This is a teaser chapter for my DNA book, and it might be hard to read outside the context of the book, unless you are already reasonably conversant with DNA.
Since life has its origin in DNA, one can claim that by extension, so does disease. And to a certain degree this is usefully true. Some diseases have an immediate genetic origin. For many more diseases, we know of genetic differences that significantly raise your chances of suffering from an affliction. And finally, as outlined in chapter X, we have genetic hints for many other maladies.
Sometimes when a gene malfunctions, things clearly fail. In such cases, it may be beneficial to either shut down a gene, to repair it, or to supply a fixed gene somehow.
In the lab, we have pretty good capabilities to engineer cells, where we can create individual cells to prescription. But for treating humans, that is mostly not what we need. If we treat thousands of cells and end up fixing just one, while messing up the rest, that is not something you can do to a living human being. A significant exception is when we can take the cells out of the patient for treatment, as with the CAR-T cells from chapter x. Such cells can be improved ‘offline’, multiplied, checked, and then be returned to the patient.
To generally fix genes in actual human beings with disease however, we need very targeted techniques that either deliver or do not harm a cell.

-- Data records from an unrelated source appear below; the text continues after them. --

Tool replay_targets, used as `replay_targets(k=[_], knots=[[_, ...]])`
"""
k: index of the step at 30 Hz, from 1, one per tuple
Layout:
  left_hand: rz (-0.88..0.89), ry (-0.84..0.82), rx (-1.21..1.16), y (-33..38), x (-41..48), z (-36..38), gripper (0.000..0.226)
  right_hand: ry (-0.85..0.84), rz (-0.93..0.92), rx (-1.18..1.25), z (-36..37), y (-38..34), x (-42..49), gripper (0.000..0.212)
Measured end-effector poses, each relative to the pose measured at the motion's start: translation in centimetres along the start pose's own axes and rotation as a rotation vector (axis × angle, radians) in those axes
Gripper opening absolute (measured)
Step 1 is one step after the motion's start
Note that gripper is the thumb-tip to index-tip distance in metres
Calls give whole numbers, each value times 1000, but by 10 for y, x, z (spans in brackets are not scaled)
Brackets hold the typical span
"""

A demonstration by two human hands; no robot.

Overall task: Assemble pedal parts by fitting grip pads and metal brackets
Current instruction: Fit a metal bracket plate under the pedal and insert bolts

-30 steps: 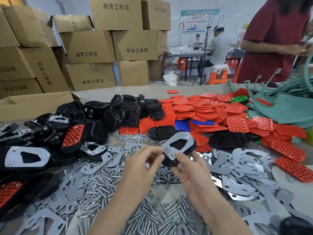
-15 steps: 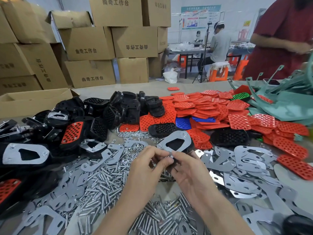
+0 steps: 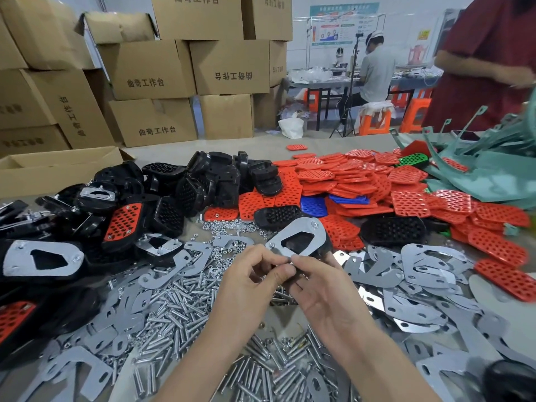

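Both hands work together above the tabletop (image 3: 162,153).

- Left hand (image 3: 252,274): thumb and forefinger closed in a pinch at the near corner of the metal bracket (image 3: 304,227). Whether a small fastener sits in that pinch cannot be told.
- Right hand (image 3: 322,288): fingers curled under the black pedal (image 3: 325,246), thumb on the bracket's near edge.
- The bracket lies on top of the pedal. The pair is held tilted, its far end higher, just beyond the fingertips and clear of the tabletop.

Around the grip:
- Under it and to the near left: a heap of bolts (image 3: 179,300).
- Right of it: loose flat brackets (image 3: 420,265) overlapping one another.
- Beyond it to the right: a spread of red grip pads (image 3: 362,175), with a blue pad (image 3: 313,205) among them.
- Beyond it to the left: a pile of black pedal bodies (image 3: 217,175).
- Far left: pedals with brackets fitted (image 3: 43,258).
- Background: stacked cardboard boxes (image 3: 150,68); a person in a red top (image 3: 487,53) stands at the far right.
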State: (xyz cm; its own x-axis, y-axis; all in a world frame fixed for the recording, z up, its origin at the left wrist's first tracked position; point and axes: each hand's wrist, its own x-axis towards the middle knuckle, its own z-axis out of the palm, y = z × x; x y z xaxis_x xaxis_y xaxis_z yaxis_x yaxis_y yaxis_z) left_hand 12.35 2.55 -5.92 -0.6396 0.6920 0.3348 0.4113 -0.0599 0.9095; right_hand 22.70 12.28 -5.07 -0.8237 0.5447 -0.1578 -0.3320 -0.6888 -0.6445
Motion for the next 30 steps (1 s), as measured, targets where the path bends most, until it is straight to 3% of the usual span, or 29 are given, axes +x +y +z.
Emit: replay_targets(k=[3,11,15,21,25,30], knots=[[48,-13,34,2,-2,-2,11,5,5,28,1,-2,0,55],[57,-33,61,5,-7,-4,32,-55,-29,-41,5,-7,-3,40],[72,17,96,3,-7,-2,23,-52,-38,-44,6,-8,-2,31],[124,2,147,4,-5,-1,10,19,-71,-101,7,-4,-2,69],[136,-16,152,4,-8,0,22,25,-103,-166,4,-5,-2,46],[154,18,188,4,-8,1,17,6,-95,-148,7,-6,-4,43]])
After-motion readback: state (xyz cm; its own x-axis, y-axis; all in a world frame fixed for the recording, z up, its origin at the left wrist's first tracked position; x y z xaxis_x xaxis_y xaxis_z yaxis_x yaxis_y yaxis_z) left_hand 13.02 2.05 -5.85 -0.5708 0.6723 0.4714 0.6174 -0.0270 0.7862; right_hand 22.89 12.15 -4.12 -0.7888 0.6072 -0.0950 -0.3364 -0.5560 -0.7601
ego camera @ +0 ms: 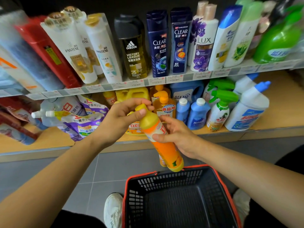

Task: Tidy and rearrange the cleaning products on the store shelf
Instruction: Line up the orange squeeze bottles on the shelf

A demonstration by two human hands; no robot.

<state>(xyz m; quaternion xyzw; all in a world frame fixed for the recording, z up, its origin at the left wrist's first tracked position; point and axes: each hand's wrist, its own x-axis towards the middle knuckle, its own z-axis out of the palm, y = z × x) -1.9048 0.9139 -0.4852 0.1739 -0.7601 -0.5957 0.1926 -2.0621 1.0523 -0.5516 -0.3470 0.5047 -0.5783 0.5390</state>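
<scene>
So both grips were on the orange dish soap bottle (165, 150), which was tilted in mid-air in front of the lower shelf (271, 116), its bottom end hanging just over the far rim of the black basket (164, 180). The left grip (118, 119) was curled around the yellow cap end, and the right grip (177, 139) was grasping the bottle around the label in the middle. Behind it on that shelf sat more orange bottles, blue bottles (197, 112), green-trigger sprayers (220, 109) and purple refill pouches (87, 119). Shampoo bottles (158, 45) lined the shelf above, and a white shoe (113, 209) showed beside the basket.
</scene>
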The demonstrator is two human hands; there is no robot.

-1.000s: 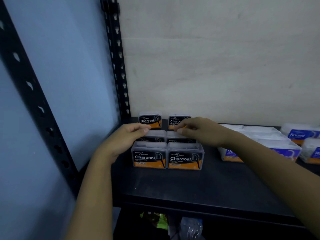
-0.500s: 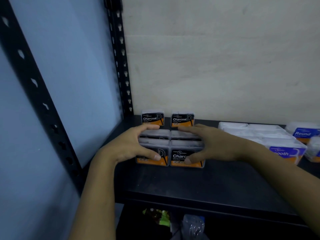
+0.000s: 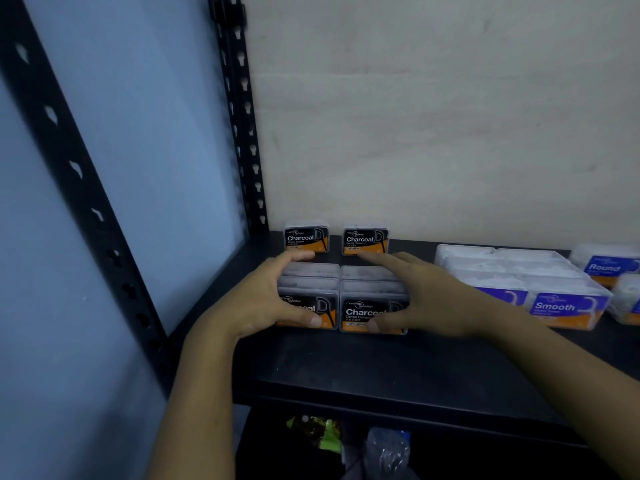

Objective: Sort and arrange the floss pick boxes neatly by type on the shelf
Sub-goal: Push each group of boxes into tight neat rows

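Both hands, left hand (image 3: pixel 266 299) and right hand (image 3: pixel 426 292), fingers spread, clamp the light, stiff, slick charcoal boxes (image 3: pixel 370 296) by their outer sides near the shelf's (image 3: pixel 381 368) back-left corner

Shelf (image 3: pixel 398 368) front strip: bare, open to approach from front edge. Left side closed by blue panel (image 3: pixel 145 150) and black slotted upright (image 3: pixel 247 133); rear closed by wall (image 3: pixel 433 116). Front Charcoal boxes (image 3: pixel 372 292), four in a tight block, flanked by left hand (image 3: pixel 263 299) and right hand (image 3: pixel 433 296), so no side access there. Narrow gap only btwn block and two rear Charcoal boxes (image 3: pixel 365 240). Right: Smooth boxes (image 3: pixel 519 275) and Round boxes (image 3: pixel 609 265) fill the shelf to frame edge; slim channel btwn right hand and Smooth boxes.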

One of the hopes behind the Human Genome Project was that it would point us the way towards many diseases which ‘the genetic blueprint’ would then be able to address. This mostly did not happen, but we are getting tantalizingly close now.
The first diseases considered for gene therapy were of course the very lethal ones - treatment need not even be very good to have a net positive effect. In the 1980s, an obvious first target was @severe combined immunodeficiency@ (or SCID), which leads to newborns with no functioning immune system. Without treatment, any infection can then prove lethal. Sufferers without access to advanced medical care tend to die before they are two years old.
SCID has a number of different genetic causes, and a common one is a broken @ADA gene@.
Already in 1990, it proved possible to infect white blood cells from a then four year old SCID-ADA patient with a γ-retrovirus that incorporated a fixed ADA gene. Together with weekly ADA injections (which on their own are not sufficient), this restored her immune system. As of 2021, this initial patient is still alive. Similar experiments from that time however were not effective or even lethal - it turned out that the then chosen viruses could insert the fixed gene in very inconvenient places. In addition, some insertions appeared prone to very harmful behavior like activating cancer causing @oncogenes@.
A virus aiming to integrate its genetic material with the host genome will tend to feature powerful ‘enhancers’, which enhance not only its own expression levels, but also those of surrounding genes which otherwise might have been dormant. Such genes may have been silenced for a good reason, for example because they cause cancer.
Gene inserts that turn out to cause cancer (often leukemia) are a common setback in gene editing experiments, but it is something we are getting a handle on. And since SCID is such a devastating disease with genetically quite clear causes, research continued apace.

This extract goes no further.